Re: -m (-n)?

From: tgpedersen
Message: 27503
Date: 2003-11-22

--- In cybalist@yahoogroups.com, Miguel Carrasquer <mcv@...> wrote:
> On Sat, 22 Nov 2003 12:32:05 +0000, tgpedersen <tgpedersen@...>
> wrote:
>
> >Seems everyone agrees that PIE *septm "7" must have passed through
a
> >Semitic languague
>
> I'm quite sure no-one else would put it quite that way.
>
> >and that the final -m comes from a mimated/nunated
> >form of the original word (which therefore still may be 'si
pitu').
> >But what then of the -n of *newn and -m of *dek^m?
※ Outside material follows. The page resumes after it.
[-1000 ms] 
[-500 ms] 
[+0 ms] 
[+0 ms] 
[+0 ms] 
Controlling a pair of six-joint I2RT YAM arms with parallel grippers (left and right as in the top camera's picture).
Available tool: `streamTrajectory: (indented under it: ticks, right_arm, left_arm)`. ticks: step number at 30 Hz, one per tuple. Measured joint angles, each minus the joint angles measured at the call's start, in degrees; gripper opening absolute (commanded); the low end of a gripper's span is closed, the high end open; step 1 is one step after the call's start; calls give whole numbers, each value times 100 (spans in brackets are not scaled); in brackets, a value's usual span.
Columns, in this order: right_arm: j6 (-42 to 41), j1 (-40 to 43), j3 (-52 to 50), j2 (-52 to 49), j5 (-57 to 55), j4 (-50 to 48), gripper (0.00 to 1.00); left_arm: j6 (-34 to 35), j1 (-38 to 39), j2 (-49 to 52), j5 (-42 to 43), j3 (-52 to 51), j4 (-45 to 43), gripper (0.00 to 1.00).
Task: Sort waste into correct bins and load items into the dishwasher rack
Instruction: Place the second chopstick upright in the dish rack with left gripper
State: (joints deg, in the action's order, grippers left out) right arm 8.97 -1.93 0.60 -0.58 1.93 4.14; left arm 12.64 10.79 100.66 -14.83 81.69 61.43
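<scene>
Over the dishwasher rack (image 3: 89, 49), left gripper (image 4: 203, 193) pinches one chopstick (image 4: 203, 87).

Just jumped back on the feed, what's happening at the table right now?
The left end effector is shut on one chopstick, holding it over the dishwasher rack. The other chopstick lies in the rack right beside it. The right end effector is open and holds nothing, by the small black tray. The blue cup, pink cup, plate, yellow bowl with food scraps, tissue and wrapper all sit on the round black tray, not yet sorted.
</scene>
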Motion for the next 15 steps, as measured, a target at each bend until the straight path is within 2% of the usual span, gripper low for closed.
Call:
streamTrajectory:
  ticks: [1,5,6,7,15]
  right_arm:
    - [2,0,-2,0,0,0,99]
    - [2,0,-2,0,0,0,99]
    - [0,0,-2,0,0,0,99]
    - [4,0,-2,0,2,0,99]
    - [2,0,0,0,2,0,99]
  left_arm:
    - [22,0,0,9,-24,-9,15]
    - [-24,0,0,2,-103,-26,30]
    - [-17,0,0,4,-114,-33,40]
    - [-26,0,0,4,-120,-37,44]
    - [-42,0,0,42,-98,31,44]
Are they from
the
> >same source as the -m in *septm (in which case they would be non-
> >Semitic numerals nunated/mimated in a Semitic (Para-Semitic?)
> >language)?
>
> Semitic 9 = *tis`atu, *tis`u
> Semitic 10 = *`as'aratu, *`as'ru
>
> In other words, no.
>

I repeat: in which case they would be non-Semitic numerals
nunated/mimated in a Semitic (Para-Semitic?) language;
whereupon you cite the relevant Semitic numerals. I don't get it.

As a clue: subtract the -n/-m and get *new- ("9" is sometimes derived
from PIE *new- "new", and *dek-, close enough to Ruhlen's "hand,
foot" word, also represented in IE. So these two roots may be IE (or
para-IE). Why the -n and -m, then, which *septm seems to have too?